About#

Bit Packing#

Bit-packing is the process of compressing data by reducing the number of bits needed to represent data values, then packing those bits serially for each datum, ignoring word boundaries. This technique is particularly effective for floating-point data, as precision in the mantissa beyond the needed resolution has high entropy and is poorly compressed by generic tools (e.g. GZip). As an example, suppose we wish to record zenith and azimuth angles of cosmic ray events from an experiment with an angular resolution of one degree. Since the resolution is one degree, the data can be stored in bins of 0.1 degrees without significant degradation. Therefore, we create 1800 bins in zenith angle, representing 0-180 degrees, and we create 3600 bins in azimuth angle, representing 0-360 degrees. We need a minimum of 11 bits to store the zenith angle (2^11 = 2048) and 12 bits to store the azimuth angle (2^12 = 4096). Successive zenith/azimuth angle pairs will be written consecutively in the file zenith1,azimuth1,zenith2,azimuth2,zenith3, etc., requiring 23 total bits for each pair. This is nearly a factor of 3 less space than needed by writing 32-bit floating-point values directly into the file, which would require 64 bits for each zenith, azimuth pair.

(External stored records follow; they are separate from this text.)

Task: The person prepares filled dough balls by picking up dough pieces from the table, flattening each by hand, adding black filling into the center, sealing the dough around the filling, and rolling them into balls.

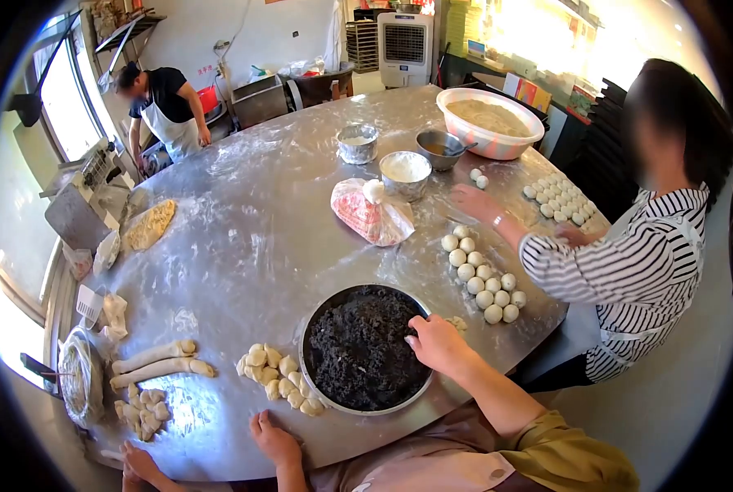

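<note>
The right hand [440, 344] was at the rim of the bowl [374, 412] of dark filling [362, 348]; the left hand [276, 444] was near dough pieces [257, 358]. Fingers were bent (grip indeterminable).

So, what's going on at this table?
The person's right hand is at the rim of a bowl of dark filling; whether it holds anything is unclear. The left hand is by the table edge, near dough pieces. On the right, a co-worker in stripes reaches over beside pale balls.
</note>
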`<state>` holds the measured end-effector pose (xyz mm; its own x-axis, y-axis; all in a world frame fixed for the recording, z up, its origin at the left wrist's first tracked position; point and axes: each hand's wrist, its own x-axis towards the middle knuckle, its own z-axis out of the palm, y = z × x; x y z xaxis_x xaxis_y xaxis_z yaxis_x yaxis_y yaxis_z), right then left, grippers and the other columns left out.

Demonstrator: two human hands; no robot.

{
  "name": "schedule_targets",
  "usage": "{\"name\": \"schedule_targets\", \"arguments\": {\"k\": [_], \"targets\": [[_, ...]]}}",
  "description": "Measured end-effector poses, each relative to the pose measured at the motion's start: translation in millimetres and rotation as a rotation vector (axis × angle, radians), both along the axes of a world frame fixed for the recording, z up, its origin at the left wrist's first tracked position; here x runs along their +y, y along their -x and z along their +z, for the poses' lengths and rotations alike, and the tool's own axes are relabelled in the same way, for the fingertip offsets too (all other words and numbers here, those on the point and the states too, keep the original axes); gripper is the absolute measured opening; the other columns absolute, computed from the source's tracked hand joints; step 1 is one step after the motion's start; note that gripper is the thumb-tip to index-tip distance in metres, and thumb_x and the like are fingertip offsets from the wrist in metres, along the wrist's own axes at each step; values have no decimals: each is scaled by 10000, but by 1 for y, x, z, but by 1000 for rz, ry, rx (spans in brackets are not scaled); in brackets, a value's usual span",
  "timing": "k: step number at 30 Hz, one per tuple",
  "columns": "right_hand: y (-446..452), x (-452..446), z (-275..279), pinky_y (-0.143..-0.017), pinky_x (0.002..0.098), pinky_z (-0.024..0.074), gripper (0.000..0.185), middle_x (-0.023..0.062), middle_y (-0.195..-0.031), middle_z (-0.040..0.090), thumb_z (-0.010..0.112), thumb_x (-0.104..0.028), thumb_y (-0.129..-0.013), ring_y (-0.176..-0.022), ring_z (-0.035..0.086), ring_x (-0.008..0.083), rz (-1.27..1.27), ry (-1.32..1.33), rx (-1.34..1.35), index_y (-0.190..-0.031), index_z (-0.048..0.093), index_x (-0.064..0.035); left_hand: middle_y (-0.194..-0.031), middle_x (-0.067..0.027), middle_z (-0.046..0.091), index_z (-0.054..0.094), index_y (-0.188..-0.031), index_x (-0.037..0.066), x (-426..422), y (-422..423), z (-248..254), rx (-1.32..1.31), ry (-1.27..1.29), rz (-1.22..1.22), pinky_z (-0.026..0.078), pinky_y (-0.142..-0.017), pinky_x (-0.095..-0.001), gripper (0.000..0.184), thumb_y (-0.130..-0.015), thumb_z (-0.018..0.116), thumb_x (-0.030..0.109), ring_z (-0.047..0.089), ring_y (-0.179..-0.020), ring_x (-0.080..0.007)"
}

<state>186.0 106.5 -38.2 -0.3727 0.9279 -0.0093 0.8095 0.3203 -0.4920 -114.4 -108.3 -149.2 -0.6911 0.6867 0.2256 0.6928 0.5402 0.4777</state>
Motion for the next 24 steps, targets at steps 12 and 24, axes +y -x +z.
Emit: {"name": "schedule_targets", "arguments": {"k": [12, 24], "targets": [[0, -3, 3, -745, 463, 520, 290, 297, -951, 578, 606, -180, -866, -820, 614, 433, 10, 53, 1, -1078, 534, 4, -1432, -269, 340, 341, -1388, -81, 0, -5, 33, 53, 309, -103, 196, -1132, -506, 633, -873, 565, 210, 284, -1351, -439], [-13, 5, 20, -858, 442, 486, 405, 285, -1030, 580, 690, -187, -811, -981, 589, 417, 100, 186, -29, -1145, 548, -6, -991, -168, 609, 552, -968, -48, -42, 17, 42, -357, 91, -115, 470, -782, -391, 157, -888, 548, 87, 583, -911, -305]]}}
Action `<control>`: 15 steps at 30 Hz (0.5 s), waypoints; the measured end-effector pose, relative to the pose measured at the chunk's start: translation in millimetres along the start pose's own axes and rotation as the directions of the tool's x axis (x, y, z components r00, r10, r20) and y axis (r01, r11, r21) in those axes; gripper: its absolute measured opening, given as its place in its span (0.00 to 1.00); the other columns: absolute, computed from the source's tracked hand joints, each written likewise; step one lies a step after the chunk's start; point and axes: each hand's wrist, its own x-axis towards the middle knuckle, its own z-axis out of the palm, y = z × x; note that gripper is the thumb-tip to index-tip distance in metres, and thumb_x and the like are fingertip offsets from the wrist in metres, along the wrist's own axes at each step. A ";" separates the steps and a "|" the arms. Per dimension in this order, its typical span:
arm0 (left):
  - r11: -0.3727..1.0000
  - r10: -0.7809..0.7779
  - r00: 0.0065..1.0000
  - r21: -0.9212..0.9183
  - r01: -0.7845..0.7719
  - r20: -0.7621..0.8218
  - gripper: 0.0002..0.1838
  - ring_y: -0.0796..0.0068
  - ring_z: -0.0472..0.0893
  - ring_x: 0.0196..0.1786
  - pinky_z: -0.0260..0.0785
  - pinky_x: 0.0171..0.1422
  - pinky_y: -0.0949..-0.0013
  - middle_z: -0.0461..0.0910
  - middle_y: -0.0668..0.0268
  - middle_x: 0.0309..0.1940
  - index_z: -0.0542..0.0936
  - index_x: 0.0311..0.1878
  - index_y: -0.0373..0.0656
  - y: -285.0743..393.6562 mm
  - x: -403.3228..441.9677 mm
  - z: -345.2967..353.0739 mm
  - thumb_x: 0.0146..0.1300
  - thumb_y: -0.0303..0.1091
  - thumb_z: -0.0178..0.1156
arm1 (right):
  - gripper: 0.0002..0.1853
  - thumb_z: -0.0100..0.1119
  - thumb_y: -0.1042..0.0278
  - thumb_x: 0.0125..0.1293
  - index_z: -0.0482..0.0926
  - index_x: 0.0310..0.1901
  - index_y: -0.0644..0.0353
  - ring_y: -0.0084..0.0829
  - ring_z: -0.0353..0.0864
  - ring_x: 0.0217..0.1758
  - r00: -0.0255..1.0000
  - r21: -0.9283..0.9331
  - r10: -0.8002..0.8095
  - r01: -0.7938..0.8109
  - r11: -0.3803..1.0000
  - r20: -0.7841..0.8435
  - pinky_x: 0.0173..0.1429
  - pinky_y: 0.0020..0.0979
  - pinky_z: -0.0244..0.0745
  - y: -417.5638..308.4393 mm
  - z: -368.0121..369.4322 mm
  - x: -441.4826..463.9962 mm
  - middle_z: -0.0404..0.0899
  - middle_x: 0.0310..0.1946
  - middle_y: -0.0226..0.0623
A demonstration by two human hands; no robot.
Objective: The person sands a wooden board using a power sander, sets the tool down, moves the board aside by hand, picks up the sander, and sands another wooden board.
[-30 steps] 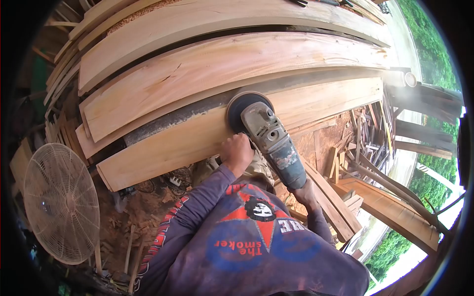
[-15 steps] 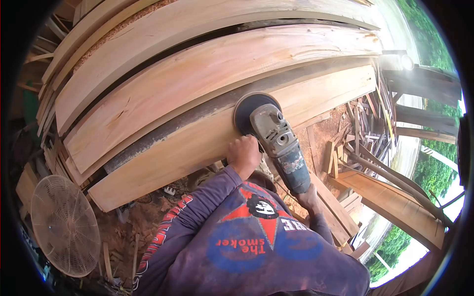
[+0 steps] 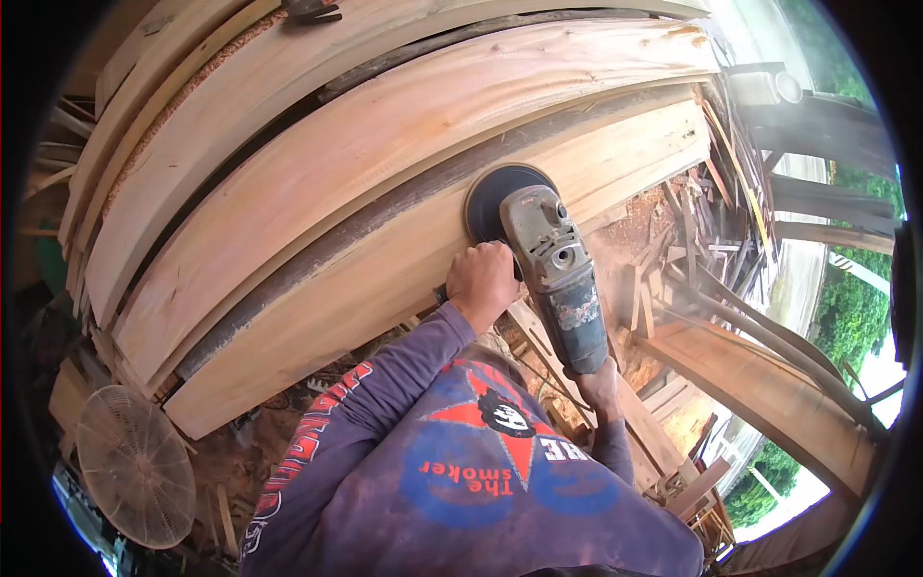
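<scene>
The left hand point(image 3: 484, 279) is closed in a fist around the side handle of a power sander point(image 3: 562, 264), knuckles up. The right hand point(image 3: 598, 387) wraps the rear end of the sander's body, its fingers partly hidden. The body is a rounded, tube-like casing, scuffed grey metal at the head and worn dark teal behind, with pale patches rubbed into it. Its round, dark disc point(image 3: 492, 200) lies over the far long edge of a pale plank point(image 3: 327, 332), right of the middle of its length, overlapping a rough, dark strip point(image 3: 361, 233) with chipped, whitish marks.

The plank looks smooth and flat, light tan with faint grain; its near left corner points toward a round fan point(image 3: 137, 468) with a fine wire guard. Beyond the strip lies a wide, pinkish board point(image 3: 385, 168) with a short dark crack near its left end. Farther off, a dark metal tool point(image 3: 310, 12) with a forked end rests on another thick board point(image 3: 279, 82), near curled wood shavings point(image 3: 162, 130). Right of the plank's near edge are loose, splintery offcuts point(image 3: 687, 226) and a broad, orange-brown beam point(image 3: 769, 385). Haze softens the far right end.
</scene>
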 end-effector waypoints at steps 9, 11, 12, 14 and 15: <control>0.997 0.024 0.999 0.066 -0.027 0.042 0.08 0.51 0.90 0.43 0.83 0.49 0.55 0.89 0.51 0.37 0.88 0.34 0.39 72.5 70.4 1.0 0.55 0.33 0.71 | 0.22 0.76 0.69 0.50 0.86 0.48 0.70 0.33 0.89 0.45 0.999 0.040 0.018 -0.016 0.999 -0.045 0.52 0.37 0.80 -7.8 -63.2 45.7 0.91 0.43 0.43; 0.996 0.048 0.998 0.071 -0.052 0.051 0.07 0.52 0.90 0.43 0.83 0.49 0.55 0.89 0.51 0.37 0.88 0.34 0.39 84.4 84.3 2.8 0.55 0.32 0.70 | 0.21 0.77 0.69 0.49 0.86 0.46 0.70 0.33 0.89 0.42 0.987 -0.052 0.148 -0.151 0.987 -0.057 0.50 0.37 0.80 -26.9 -76.2 49.9 0.91 0.41 0.42; 0.997 0.044 0.998 0.069 -0.047 0.049 0.07 0.52 0.90 0.43 0.83 0.49 0.55 0.89 0.51 0.37 0.88 0.34 0.39 89.9 90.6 3.9 0.55 0.32 0.70 | 0.21 0.77 0.69 0.49 0.86 0.46 0.70 0.33 0.89 0.42 0.988 -0.056 0.146 -0.149 0.987 -0.053 0.50 0.37 0.80 -20.8 -80.5 55.7 0.91 0.41 0.42; 0.995 0.054 0.997 0.076 -0.059 0.062 0.07 0.52 0.90 0.44 0.83 0.50 0.55 0.89 0.51 0.37 0.88 0.34 0.39 102.0 103.7 5.7 0.55 0.32 0.71 | 0.20 0.77 0.68 0.49 0.87 0.45 0.69 0.33 0.88 0.39 0.995 0.047 0.067 -0.064 0.997 -0.070 0.48 0.37 0.80 -0.5 -87.9 69.7 0.91 0.38 0.42; 0.995 0.051 0.997 0.079 -0.056 0.061 0.07 0.52 0.90 0.44 0.83 0.50 0.55 0.89 0.51 0.37 0.88 0.34 0.39 107.3 110.9 7.3 0.55 0.32 0.71 | 0.20 0.77 0.68 0.49 0.87 0.45 0.69 0.33 0.88 0.39 0.996 0.048 0.065 -0.062 0.997 -0.067 0.48 0.37 0.80 6.3 -92.3 77.0 0.91 0.38 0.42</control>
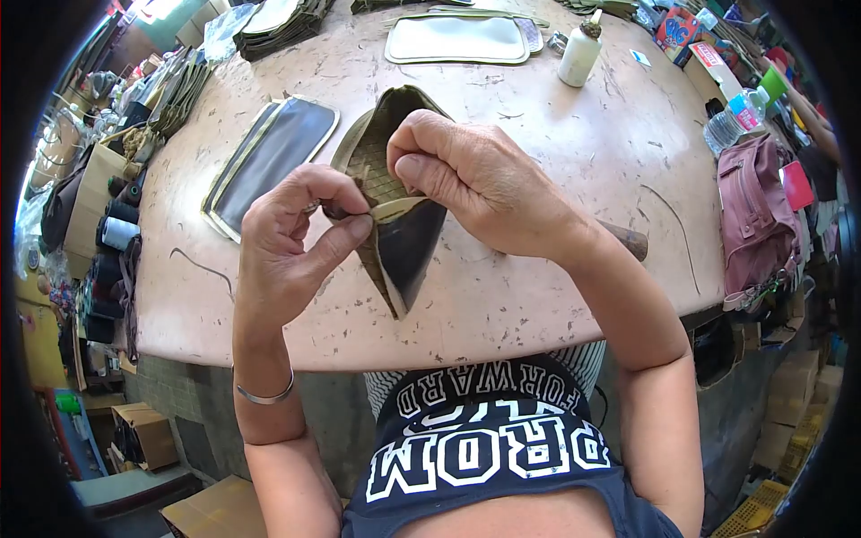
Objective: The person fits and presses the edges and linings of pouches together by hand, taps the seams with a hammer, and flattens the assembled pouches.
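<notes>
Between my two hands is a folded piece (408, 255) with a dark glossy outside and an olive quilted lining, its lower corner pointing toward me. My left hand (300, 233) pinches its edge at the left with thumb and forefinger. Above and to the right, my right hand (475, 179) is closed at the upper right edge, thumb against curled fingers; the piece partly hides behind it. Flat dark panels with pale edging (278, 161) lie on the table to the left of the held piece.
On the pinkish table (574, 314) are a white bottle (581, 56), a white-faced panel (457, 40) and stacked olive pieces (278, 22) at the back. A wooden handle (625, 240) lies behind my right forearm. A pink bag (758, 211) and water bottle (735, 121) stand right; thread spools (117, 233) left.
</notes>
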Demonstrator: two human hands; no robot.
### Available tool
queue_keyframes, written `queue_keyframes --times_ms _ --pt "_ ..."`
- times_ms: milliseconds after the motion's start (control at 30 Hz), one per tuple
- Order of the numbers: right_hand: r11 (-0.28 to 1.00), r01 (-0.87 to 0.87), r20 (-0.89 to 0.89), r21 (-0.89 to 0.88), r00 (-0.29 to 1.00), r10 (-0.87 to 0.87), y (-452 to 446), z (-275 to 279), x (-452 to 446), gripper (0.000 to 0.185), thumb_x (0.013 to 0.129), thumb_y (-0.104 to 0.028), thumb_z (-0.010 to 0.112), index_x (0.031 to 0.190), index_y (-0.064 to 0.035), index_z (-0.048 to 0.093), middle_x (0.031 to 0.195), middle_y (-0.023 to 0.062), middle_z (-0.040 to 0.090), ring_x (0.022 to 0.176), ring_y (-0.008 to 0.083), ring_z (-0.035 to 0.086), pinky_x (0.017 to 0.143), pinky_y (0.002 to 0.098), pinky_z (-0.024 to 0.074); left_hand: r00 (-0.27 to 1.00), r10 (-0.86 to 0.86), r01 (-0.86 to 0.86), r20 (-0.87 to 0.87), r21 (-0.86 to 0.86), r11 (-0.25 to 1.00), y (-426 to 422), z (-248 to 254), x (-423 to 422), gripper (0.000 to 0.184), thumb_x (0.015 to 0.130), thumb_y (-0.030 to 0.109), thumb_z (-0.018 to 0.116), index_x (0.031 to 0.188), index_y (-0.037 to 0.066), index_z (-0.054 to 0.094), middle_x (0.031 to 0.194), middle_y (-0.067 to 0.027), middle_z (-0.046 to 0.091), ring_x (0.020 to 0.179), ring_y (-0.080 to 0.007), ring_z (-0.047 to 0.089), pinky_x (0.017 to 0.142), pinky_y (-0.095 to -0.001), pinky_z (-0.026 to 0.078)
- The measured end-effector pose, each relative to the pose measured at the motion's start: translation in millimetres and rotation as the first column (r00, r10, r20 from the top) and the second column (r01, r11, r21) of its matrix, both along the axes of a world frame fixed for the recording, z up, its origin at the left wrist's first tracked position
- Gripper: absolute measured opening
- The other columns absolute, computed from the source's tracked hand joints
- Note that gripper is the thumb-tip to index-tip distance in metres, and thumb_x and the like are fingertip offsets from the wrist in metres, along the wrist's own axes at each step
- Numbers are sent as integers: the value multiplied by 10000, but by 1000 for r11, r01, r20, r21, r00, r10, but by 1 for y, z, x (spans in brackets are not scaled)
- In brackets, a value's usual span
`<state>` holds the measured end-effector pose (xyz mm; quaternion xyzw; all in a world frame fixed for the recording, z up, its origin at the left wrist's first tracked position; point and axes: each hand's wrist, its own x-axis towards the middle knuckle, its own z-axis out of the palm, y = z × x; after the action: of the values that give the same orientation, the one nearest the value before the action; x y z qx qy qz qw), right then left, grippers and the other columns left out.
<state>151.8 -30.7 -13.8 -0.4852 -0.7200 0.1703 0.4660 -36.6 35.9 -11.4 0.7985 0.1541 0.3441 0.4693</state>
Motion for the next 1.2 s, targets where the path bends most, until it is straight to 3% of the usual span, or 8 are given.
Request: queue_keyframes --times_ms 33,367,467,567,700,933,1133,1200 --pt "1000 -9 14 -19 1000 10 0 0 1 130 886 -136 499 910 -11 526 717 111 558 645 216 543 605 301 436 1000 23 -23 7 21 1000 0 -2 -1 158 722 -56 612 867 -9 569 830 -38 558 756 -106 515 703 -236 426" --pt "991 -102 236 -88 964 120 -1 3 7 127 836 -100 530 883 -11 607 799 121 594 760 257 577 698 349 452 984 142 -95 -108 358 929 -11 -3 -4 211 657 -21 660 848 21 579 771 -56 577 697 -147 543 649 -255 444" --pt "979 -121 200 -162 968 153 -3 4 5 116 819 -84 551 885 -8 607 802 122 594 761 248 576 690 343 454 964 229 -188 -135 264 946 -20 -4 -5 230 639 -52 660 837 30 576 773 -54 570 705 -158 557 623 -266 454" --pt "974 -137 174 -178 970 168 -2 1 6 114 801 -73 570 884 -4 604 803 121 596 753 246 576 684 338 455 945 320 -274 -64 377 885 -28 -14 -2 240 617 -81 654 813 32 572 775 -64 557 718 -191 568 618 -275 463" --pt "943 -124 148 -308 973 176 -6 11 6 116 780 -65 584 876 -1 598 806 121 600 748 249 575 679 335 457 950 282 -297 132 652 698 -24 -31 -2 262 582 -109 641 783 43 573 783 -93 539 730 -266 571 681 -332 484" --pt "966 -159 182 -203 963 197 -3 0 5 115 768 -68 596 859 -2 577 789 118 592 746 257 573 666 331 457 960 210 -278 183 679 679 -25 -39 -2 279 577 -125 631 787 47 564 771 -101 531 699 -246 554 797 -420 488" --pt "968 -181 158 -176 965 209 -3 -3 0 144 763 -105 618 849 -6 557 798 119 586 791 282 562 732 361 438 956 277 -278 100 618 735 -23 -33 -7 269 602 -49 712 820 51 590 782 -88 550 719 -246 565 819 -386 487" --pt "983 -160 204 -90 963 175 -3 -8 0 138 766 -100 615 849 -11 549 797 116 581 793 281 560 741 367 429 964 264 -221 5 566 795 -23 -24 -14 286 604 22 750 855 57 618 821 -90 574 741 -239 581 763 -339 494"
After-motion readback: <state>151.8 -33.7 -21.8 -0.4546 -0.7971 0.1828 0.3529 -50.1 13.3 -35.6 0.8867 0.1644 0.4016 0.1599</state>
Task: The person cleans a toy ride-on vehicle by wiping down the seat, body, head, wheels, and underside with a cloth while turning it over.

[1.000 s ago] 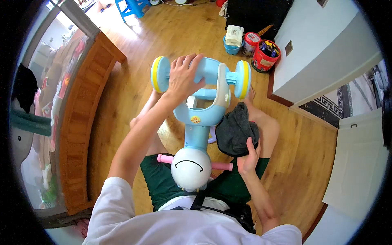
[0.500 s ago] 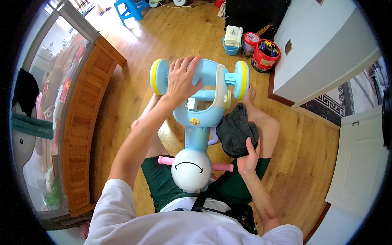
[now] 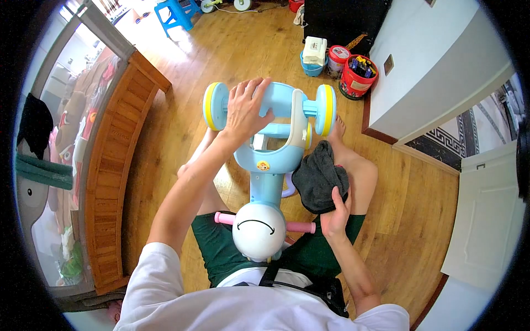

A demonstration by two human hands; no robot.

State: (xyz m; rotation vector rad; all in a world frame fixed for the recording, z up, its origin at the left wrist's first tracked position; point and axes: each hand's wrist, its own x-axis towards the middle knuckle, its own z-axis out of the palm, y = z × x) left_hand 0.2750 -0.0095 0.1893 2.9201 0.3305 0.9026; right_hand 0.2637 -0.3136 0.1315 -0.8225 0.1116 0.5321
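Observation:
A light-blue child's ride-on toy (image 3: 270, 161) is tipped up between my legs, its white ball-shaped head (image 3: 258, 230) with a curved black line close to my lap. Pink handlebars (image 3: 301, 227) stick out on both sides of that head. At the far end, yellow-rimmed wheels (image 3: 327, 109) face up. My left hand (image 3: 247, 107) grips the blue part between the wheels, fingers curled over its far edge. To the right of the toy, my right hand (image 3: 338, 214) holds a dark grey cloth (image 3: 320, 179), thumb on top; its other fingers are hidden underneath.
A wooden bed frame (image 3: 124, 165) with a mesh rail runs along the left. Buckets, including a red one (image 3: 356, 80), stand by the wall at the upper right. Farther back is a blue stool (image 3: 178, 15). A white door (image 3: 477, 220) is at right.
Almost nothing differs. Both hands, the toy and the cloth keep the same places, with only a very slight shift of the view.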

This scheme has two major drawbacks, however:

  • Changes to the data format require significant updates to data readers, as well as a data versioning scheme. Examples:

    • Suppose one later improves the experiment and needs to write data in 0.05 degrees bins. This requires adding one bit to both the azimuth and zenith fields.

    • Suppose a new field (e.g. energy) is added. Now three fields are written sequentially for each event (zenith, azimuth, energy).

  • The maximum and minimum values of each data field must be specified.

XCDF#

XCDF solves these problems by providing a layer of abstraction between the data and data readers, and by dynamically calculating maximum and minimum field values as data are written.

XCDF stores groups of fields that have a common index (nTuples). Each index is referred to as an event. Data fields are added to the file by specifying a name, resolution, and field type (unsigned/signed integer, or floating-point). Vector fields (fields with multiple entries per event) are also supported, provided that the length of the vector is the value of one of the fields present in the event. The data is written into each field, and then the event is written into the file.

The file is written as blocks of events. The field data is stored in a temporary buffer until either the set number of events in the block is reached (default: 1000 events), or the set maximum block size is reached (default: 100 MB). Once the block is filled, the minimum and maximum values of each field are calculated for the block and written to the file. For each event, each field is bit-packed using the calculated minimum and maximum field values and the specified field resolution and is then written sequentially into the file.

The above procedure is reversed when reading the file back. When a data block is read, the field minimum and maximum are recovered. The data fields are filled each time an event is read, converting the bit-packed datum into the original field value (accurate to the specified field resolution).